I discovered this very informative article, “No-Stock Portfolio,” via Tip’d this weekend and it really gave me a stronger sense of the number of non-stock investment options there are out there. So often I get stuck in the mindset that “investing” refers to either the stock market or real estate when the area is so much larger. Jeffrey Kosnett, the author and a senior editor at Kiplinger’s, goes into a sample portfolio you could build of non-stock investments, he calls it his Tofurky Porfolio (meat that isn’t meat!), and I think its value is in the investments he outlines and not in the percentages he selects.

These are not recommendations, just a listing of non-stock investment options that are available.

The investments he describes were:

  • Blue-chip IOUs: These are high quality corporate bonds from companies that have been beat up lately.
  • REIT Preferred: Real estate investment trust preferred stock. It’s stock but they are senior to common stock and you get dividends first. One of the companies he mentioned, COPT, owns pretty much every building I’ve ever worked in for the last 5 years (well, except my house).
  • Energy: Specifically funds that track oil and natural gas commodities. Oil is down pretty big right now with the fears of a world-wide recession, but you know the black stuff can’t be held down for long.
  • Tax-free income: These are tax-exempt bonds like state and local municipal bonds (muni’s). For a little while I was in Vanguard’s tax exempt money market but the yield on that baby pretty much dried up.
  • Gold: Another commodity, gold is always a favorite because it’s a hedge against inflation (which we will probably see quite a bit of once the recession subsides, you don’t print money without having some sort of risk).
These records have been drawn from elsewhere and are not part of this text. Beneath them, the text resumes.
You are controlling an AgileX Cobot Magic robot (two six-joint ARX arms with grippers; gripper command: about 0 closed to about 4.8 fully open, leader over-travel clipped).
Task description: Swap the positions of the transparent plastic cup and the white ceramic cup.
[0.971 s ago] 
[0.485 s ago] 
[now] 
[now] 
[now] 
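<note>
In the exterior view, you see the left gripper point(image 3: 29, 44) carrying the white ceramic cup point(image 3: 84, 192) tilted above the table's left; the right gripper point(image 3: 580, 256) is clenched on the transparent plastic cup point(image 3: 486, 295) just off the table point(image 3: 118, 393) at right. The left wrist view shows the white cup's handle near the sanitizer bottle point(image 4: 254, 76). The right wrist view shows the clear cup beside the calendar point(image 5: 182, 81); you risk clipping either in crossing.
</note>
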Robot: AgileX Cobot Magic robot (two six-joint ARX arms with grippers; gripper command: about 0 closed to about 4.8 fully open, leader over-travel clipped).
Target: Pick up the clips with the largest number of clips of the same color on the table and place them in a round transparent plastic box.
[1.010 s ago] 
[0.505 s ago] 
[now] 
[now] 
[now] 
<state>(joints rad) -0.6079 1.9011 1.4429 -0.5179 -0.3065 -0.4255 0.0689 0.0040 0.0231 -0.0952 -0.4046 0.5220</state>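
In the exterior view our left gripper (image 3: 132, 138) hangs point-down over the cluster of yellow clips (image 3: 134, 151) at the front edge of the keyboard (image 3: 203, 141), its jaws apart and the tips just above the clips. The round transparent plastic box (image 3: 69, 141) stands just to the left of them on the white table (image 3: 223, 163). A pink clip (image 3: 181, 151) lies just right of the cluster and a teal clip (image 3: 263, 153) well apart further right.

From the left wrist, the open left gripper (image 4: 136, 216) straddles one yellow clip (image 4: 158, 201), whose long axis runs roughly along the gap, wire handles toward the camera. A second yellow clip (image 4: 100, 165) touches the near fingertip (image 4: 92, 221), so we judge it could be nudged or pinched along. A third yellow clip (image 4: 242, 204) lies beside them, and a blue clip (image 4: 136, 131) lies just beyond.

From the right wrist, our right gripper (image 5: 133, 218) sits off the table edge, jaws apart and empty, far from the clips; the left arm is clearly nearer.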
If the idea of gold, or other such commodities, interests you, one of the better books on the subject, including detailed how-to’s, is Peter Schiff’s Bull Moves in Bear Markets.

I’ve been interested in getting more involved with higher yield bonds, either corporate or muni’s, as their yields often beat the best certificate of deposit and high yield savings accounts rates. There’s risk involved, CD’s and savings accounts are FDIC insured and bonds can default, but I would imagine muni’s are pretty safe.

I can’t, for the life of me, figure out how I can buy individual municipal bond. When I do a search, I’m inundated with mutual fund companies with Maryland municipal bond funds, but no way to buy an individual bond. Is this a sign that I should be buying individual muni’s or am I just looking in the wrong place? If Vanguard had a Maryland muni fund I’d be all over it but they don’t and the thought of opening yet another account is unappealing.